The Public Health and Economic Emergency Commission interpreted the data differently and voted Tuesday to recommend adopting modified yellow and “smart green” risk phases without ending the state of emergency.

“We need to be respectful of the virus,” said Utah Senate President Stuart Adams, who is a member of that commission. “So, we need to continue social distancing and sanitizing and doing all of those things that we’ve been taught.” 
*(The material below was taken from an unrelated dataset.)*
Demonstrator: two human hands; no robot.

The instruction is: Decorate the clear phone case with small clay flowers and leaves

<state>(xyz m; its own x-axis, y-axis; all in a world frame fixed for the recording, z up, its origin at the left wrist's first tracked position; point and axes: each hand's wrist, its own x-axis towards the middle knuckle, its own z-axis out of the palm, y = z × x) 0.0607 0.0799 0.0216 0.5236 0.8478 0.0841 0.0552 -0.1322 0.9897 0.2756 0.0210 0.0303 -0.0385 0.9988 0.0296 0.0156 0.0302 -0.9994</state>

The state’s hospitals have not been overwhelmed and Utah’s death rate is relatively low, he said.

The commission believed most Utahns can transition to lower risk guidelines, except for people in high-risk categories, who should remain in the red phase.

“We need to protect people’s health and allow our economy to continue to function,” said Adams. “If we protect that medically frail population we can do both.” 

The commission believed the state can react to hotspots if they flare up and change phases as needed.

However, Dunn said the recent spike in COVID-19 cases this week will likely lead to increased hospitalizations next week.

That creates a difficult decision for the governor.

“Both of those recommendations go to the governor’s office,” Dunn said. “He will determine what policy he wants to set forth.”

In a statement, Herbert’s office said he will review the recommendations as they “work to identify the best path forward to keep Utahns safe and informed.”

Adams said he has concerns about the virus and the economy, despite the path Utah takes.

“I think we have worries about going forward, and we have worries about not going forward,” he said.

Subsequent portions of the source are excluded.